We should do what we enjoy, because we will be so much more productive that any other consideration will be secondary.

Development is Exploration.


People talk about software being grown, not built. Here is another perspective:

Software development is an act of exploration, uncovering a set of truths or relationships, whether perpetual or contingent, (and therefore transient), together with an abstract machine to turn that set of truths into a system that can interact with the problem and thereby do useful work.

Thursday 20 September 2012

Multi-project integration.


This is a response to the question: "How to maintain same code fragments on multiple projects":

The DRY principle states that there should be a single authoritative source of truth. This dictates the use of a single *source* repository for all program logic, with no duplication; files organized to promote sharing and reuse of documents.

The pragmatic requirements of communication in a distributed, multi-team environment suggests that there should be multiple independent repositories, one for each project or collaboration.

This presents a problem, as the requirements (at first glance) would seem to be contradictory. However, it is possible to use scripting & automation to smooth over this awkward fact, and to create two separate but consistent interfaces to the body of work.

The one unified repository acts as the single authoritative source of truth regarding all of the projects. The build process for each project copies all the files used by that project (and only those files) into an intermediate location, then build from that intermediate location. (Unison or some similar tool can be used to move deltas instead of whole files).

These intermediate locations can be used as local working copies for the set of secondary, derived, or downstream repositories.
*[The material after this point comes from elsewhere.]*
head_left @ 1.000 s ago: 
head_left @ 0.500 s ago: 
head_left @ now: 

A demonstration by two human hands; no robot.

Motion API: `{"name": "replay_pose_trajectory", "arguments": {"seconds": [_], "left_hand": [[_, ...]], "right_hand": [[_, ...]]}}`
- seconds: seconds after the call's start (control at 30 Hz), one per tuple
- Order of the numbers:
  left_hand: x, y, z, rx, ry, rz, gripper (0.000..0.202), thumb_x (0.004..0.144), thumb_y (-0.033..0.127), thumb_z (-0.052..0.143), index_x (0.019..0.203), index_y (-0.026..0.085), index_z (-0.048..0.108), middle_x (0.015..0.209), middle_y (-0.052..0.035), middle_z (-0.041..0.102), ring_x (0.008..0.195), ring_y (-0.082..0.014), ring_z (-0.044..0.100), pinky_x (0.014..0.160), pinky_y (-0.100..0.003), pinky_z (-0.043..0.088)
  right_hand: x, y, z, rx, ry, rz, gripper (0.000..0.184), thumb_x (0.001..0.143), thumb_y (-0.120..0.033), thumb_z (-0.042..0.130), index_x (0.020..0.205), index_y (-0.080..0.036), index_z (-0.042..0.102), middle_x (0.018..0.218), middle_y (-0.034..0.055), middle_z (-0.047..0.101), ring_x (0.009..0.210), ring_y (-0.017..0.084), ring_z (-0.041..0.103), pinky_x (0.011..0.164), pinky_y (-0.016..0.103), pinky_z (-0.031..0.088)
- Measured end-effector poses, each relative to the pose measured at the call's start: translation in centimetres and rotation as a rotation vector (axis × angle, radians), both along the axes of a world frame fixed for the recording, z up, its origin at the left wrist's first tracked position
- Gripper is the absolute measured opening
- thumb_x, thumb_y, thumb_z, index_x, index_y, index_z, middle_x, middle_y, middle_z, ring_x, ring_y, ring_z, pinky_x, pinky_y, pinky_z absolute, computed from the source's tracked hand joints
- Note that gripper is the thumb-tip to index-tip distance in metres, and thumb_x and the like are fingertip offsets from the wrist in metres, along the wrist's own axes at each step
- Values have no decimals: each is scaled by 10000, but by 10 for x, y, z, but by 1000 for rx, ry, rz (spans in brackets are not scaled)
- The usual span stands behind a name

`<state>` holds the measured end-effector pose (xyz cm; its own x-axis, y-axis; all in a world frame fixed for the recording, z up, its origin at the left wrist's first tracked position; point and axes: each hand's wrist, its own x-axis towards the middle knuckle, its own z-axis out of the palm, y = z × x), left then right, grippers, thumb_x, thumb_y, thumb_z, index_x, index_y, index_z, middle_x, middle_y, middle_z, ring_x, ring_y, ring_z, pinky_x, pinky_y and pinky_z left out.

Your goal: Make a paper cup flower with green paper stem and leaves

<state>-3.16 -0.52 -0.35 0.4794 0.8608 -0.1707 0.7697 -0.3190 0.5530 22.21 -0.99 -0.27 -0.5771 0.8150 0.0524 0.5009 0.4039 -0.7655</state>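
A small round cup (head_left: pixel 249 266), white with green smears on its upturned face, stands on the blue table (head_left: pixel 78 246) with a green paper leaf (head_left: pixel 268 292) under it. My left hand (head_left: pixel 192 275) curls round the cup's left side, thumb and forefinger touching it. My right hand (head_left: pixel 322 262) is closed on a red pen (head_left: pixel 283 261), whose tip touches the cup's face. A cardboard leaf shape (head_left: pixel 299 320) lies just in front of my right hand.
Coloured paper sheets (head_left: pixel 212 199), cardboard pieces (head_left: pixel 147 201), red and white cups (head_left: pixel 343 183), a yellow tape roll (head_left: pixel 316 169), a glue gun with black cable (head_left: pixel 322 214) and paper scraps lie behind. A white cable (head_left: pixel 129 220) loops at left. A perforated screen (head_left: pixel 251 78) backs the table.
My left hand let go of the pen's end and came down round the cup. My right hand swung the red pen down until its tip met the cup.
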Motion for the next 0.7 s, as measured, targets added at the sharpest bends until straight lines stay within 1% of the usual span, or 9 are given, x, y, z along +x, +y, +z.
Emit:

Post-commit hook scripts on the authoritative repository will update all of the intermediate locations, and, for each in turn, check if it has changed, and make the same commit to the corresponding secondary repository if a change is detected.

Likewise, post-commit hook scripts on the intermediate repositories can be implemented to update files in the central repository, enabling inbound changes from collaborators to propagate to the authoritative repository.

This way, the multiple secondary repositories are kept in sync with the single authoritative source repository, and the build process ensures that the secondary repositories contain all of the (possibly shared) documents and other files that are needed for the build to succeed. Finally, and most importantly, the development and build process ensures that files may be edited in one place and one place only, and that all copies are kept consistent and up to date.

This solution is tool agnostic, it should be possible to use Svn, Hg or Git as repositories, and bash or batch to implement the synchronizing logic. Something like Unison may be useful to synch the downstream repositories with the authoritative repository,

Monday 17 September 2012

Capability vs Product Orientation


In response to: http://iamwilchung.wordpress.com/2012/09/17/make-tools-for-yourself-and-others-around-you/

I have always thought of the creation of internal tools and libraries in terms of the following dichotomy:

"capability-oriented" vs "product-oriented"

The "capability-oriented" approach seeks to maximise the capabilities of the organization over the long term, opening up opportunities for cost amortization over disparate products. By contrast, the "product-oriented" approach is "lean" in the sense that it seeks to minimize work not absolutely necessary for the current product.

The "product-oriented" approach seeks a local optimum, and is prevalent in industries with heavyweight cost controls and minimal opportunities for investment (Defense, for example), whereas the "capability-oriented" approach seeks a global optimum, and is only possible in situations where organizational leadership is capable and willing to get involved with detailed technical planning.

As with all dichotomies, organizations must seek a compromise position that varies from product to product and project to project.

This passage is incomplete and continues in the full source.